■ EXERCISE INSTRUCTIONS
Starting at the first line of the records below, transcribe each line exactly, ending with the line that contains "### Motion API".

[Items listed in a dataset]
============================================================

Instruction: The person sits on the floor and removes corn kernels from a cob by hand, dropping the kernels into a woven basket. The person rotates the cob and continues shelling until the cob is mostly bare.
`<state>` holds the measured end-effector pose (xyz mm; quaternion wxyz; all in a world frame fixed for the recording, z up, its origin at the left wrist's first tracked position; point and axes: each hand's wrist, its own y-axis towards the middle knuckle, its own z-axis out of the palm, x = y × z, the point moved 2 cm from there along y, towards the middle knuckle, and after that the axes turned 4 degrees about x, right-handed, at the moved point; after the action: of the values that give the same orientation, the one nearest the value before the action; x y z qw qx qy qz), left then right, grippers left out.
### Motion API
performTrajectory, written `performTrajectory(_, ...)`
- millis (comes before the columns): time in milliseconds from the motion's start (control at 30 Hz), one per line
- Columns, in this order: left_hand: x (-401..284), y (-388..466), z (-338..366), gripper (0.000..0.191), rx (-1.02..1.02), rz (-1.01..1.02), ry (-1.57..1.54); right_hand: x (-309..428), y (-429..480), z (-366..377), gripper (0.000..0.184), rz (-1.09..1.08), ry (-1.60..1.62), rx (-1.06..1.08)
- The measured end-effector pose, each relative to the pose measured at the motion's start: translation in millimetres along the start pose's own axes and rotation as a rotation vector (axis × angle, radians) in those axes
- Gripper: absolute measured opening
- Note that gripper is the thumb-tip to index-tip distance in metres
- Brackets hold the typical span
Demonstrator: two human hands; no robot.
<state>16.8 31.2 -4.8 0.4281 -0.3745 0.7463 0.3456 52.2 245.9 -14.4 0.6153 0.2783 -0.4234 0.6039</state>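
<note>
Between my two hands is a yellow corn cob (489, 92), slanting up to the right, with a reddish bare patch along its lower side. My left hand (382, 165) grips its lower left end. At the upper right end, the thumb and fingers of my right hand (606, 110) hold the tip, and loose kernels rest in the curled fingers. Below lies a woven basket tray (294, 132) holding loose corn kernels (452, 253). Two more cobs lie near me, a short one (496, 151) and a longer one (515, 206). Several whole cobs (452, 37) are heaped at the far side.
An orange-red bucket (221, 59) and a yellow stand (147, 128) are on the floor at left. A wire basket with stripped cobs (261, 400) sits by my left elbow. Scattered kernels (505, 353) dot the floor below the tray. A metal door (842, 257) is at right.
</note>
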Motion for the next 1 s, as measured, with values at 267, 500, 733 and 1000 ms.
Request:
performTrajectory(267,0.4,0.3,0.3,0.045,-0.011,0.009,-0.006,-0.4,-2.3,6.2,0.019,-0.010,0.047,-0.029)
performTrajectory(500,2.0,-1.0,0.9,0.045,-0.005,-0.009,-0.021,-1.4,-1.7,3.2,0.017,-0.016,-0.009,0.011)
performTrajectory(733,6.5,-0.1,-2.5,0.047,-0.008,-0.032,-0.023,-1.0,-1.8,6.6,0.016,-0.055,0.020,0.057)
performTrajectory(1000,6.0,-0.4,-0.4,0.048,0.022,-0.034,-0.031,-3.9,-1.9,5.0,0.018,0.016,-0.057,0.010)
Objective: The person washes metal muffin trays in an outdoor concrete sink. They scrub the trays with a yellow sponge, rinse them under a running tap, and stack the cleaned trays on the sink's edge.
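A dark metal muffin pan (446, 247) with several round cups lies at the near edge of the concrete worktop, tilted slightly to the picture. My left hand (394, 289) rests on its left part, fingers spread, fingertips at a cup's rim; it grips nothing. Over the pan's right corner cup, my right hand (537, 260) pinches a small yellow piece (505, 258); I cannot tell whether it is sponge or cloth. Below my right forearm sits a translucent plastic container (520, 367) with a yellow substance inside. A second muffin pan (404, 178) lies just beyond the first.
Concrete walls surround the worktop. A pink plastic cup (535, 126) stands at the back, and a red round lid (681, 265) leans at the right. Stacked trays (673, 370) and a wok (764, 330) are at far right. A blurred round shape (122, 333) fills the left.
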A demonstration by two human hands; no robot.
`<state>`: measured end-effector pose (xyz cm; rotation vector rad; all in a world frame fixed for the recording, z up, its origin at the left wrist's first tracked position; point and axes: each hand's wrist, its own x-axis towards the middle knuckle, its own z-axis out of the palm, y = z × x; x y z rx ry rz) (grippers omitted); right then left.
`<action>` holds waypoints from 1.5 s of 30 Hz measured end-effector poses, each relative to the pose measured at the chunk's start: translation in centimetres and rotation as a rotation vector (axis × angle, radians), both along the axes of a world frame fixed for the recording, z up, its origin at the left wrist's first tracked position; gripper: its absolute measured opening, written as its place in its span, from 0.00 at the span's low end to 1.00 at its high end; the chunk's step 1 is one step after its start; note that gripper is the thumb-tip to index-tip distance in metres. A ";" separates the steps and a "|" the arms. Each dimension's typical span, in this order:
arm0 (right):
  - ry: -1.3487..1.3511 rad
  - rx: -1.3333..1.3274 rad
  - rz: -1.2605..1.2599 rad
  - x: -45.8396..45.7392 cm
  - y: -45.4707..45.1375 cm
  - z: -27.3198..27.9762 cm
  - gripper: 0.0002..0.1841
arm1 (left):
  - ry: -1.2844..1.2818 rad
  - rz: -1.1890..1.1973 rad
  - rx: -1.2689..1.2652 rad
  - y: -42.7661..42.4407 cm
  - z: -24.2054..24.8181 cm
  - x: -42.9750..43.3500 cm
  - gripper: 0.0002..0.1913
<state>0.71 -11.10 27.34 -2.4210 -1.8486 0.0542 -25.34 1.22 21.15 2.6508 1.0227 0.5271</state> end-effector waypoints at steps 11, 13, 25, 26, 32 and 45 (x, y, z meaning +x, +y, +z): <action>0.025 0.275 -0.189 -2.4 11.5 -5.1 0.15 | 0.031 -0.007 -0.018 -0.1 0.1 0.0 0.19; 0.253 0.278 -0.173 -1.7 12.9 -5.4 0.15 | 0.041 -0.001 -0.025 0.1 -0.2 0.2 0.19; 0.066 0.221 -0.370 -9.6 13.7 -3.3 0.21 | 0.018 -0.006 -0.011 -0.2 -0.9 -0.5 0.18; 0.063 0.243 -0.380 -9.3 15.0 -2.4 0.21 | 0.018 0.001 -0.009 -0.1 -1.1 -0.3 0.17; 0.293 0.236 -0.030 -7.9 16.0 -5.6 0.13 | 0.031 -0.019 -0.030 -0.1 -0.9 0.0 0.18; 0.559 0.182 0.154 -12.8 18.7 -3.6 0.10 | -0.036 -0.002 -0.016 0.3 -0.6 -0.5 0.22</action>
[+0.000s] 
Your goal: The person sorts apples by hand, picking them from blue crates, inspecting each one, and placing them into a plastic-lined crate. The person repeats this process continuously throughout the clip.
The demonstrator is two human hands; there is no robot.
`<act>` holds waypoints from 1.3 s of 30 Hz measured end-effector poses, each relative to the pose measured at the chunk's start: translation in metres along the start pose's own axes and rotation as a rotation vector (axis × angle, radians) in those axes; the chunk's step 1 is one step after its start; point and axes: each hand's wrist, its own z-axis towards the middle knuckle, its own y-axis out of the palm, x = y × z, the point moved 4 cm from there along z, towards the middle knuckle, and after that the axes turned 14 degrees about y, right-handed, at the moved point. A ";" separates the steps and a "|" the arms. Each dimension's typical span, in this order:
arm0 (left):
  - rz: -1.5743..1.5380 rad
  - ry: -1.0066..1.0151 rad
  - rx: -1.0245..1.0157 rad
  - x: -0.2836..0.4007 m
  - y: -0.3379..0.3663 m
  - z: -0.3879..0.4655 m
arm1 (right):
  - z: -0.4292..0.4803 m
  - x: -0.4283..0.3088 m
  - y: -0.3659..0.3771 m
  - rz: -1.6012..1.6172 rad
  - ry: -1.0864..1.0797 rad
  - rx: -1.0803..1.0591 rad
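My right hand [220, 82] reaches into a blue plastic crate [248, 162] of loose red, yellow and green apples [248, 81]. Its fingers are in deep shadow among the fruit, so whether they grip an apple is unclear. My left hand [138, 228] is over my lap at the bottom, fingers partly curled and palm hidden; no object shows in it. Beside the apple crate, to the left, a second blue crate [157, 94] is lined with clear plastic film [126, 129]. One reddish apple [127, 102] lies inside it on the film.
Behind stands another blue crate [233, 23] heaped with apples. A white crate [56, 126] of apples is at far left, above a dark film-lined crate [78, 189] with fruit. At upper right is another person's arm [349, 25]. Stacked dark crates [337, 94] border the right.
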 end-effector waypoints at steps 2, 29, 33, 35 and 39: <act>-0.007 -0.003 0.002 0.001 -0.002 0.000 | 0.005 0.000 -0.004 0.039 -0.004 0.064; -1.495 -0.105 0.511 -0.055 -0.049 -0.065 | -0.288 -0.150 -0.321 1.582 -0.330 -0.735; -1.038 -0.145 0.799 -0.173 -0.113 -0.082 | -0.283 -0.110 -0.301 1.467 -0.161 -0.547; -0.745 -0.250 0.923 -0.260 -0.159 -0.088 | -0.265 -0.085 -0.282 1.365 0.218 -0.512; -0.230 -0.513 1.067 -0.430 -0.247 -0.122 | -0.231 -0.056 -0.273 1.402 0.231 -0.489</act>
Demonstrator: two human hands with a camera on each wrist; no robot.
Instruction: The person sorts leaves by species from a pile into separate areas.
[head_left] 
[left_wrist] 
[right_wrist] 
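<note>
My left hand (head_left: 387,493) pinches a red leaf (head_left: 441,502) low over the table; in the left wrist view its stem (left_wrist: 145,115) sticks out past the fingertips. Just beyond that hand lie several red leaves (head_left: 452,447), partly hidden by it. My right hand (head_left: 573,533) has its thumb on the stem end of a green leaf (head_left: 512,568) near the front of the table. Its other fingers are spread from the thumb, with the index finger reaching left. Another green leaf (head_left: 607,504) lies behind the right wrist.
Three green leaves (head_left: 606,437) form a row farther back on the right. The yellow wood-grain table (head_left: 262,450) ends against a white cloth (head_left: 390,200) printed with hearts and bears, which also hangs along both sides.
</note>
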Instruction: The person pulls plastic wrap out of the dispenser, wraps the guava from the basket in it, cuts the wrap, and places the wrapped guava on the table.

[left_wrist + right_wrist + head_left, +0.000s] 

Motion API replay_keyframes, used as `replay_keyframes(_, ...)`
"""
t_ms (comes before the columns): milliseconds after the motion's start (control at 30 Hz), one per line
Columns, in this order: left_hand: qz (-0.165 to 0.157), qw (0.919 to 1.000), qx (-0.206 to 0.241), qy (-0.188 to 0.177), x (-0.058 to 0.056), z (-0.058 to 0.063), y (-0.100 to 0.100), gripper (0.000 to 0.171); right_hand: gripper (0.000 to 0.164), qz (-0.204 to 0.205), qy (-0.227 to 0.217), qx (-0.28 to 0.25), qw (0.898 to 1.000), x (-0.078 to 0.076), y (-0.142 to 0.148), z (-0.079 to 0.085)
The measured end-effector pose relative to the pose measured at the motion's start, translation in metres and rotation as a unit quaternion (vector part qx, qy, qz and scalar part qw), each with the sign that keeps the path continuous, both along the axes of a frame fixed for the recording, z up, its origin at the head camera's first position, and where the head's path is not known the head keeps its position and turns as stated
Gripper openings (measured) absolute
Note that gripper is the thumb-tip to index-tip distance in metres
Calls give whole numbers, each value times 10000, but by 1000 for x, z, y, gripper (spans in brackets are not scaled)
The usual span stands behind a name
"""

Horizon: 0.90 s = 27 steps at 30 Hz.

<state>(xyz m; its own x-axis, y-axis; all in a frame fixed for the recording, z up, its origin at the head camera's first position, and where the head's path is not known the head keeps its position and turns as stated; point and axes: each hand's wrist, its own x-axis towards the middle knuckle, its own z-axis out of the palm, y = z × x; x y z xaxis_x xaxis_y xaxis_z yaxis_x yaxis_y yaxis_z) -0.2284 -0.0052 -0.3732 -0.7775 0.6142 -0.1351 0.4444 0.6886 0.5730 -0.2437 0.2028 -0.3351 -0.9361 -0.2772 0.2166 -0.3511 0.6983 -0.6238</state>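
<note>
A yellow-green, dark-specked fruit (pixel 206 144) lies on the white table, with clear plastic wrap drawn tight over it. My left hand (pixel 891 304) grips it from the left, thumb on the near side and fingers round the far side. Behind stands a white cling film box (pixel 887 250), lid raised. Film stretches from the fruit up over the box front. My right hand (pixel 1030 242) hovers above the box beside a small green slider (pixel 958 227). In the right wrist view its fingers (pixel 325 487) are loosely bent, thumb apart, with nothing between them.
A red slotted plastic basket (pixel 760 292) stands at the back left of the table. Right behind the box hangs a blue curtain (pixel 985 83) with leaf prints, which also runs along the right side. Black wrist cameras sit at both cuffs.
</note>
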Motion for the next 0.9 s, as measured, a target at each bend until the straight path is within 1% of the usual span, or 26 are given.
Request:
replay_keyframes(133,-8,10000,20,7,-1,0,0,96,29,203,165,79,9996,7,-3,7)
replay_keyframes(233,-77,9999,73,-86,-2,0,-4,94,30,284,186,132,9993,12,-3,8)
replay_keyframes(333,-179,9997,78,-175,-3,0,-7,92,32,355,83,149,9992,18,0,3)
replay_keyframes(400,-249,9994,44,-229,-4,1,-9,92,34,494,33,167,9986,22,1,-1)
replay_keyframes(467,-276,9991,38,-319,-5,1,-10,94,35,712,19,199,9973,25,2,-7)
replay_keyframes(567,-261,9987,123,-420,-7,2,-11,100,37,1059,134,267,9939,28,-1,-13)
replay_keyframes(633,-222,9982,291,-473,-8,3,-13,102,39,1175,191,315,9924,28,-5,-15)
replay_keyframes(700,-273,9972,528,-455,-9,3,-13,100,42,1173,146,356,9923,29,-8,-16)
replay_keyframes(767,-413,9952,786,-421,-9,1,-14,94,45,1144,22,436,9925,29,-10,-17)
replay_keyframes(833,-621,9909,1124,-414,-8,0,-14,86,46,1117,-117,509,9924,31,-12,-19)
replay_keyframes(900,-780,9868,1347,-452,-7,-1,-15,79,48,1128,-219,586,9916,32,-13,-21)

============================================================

■ SOLUTION TO THIS TASK
Instruction: The person sits on the floor and removes corn kernels from a cob by hand, dropping the kernels into a woven basket. The person rotates the cob and continues shelling until the cob is mostly bare.
`<state>` holds the measured end-effector pose (xyz mm; quaternion wxyz; all in a world frame fixed for the recording, z up, its origin at the left wrist's first tracked position; point and axes: each hand's wrist, its own y-axis towards the middle knuckle, its own z-axis out of the palm, x = y × z, the point moved 2 cm from there along y, towards the middle knuckle, and after that the axes turned 4 degrees about x, right-handed, at the moved point; after the action: of the values that give the same orientation, the one nearest the value before the action; x y z qw qx qy qz), left then right, grippers left out.
### Motion API

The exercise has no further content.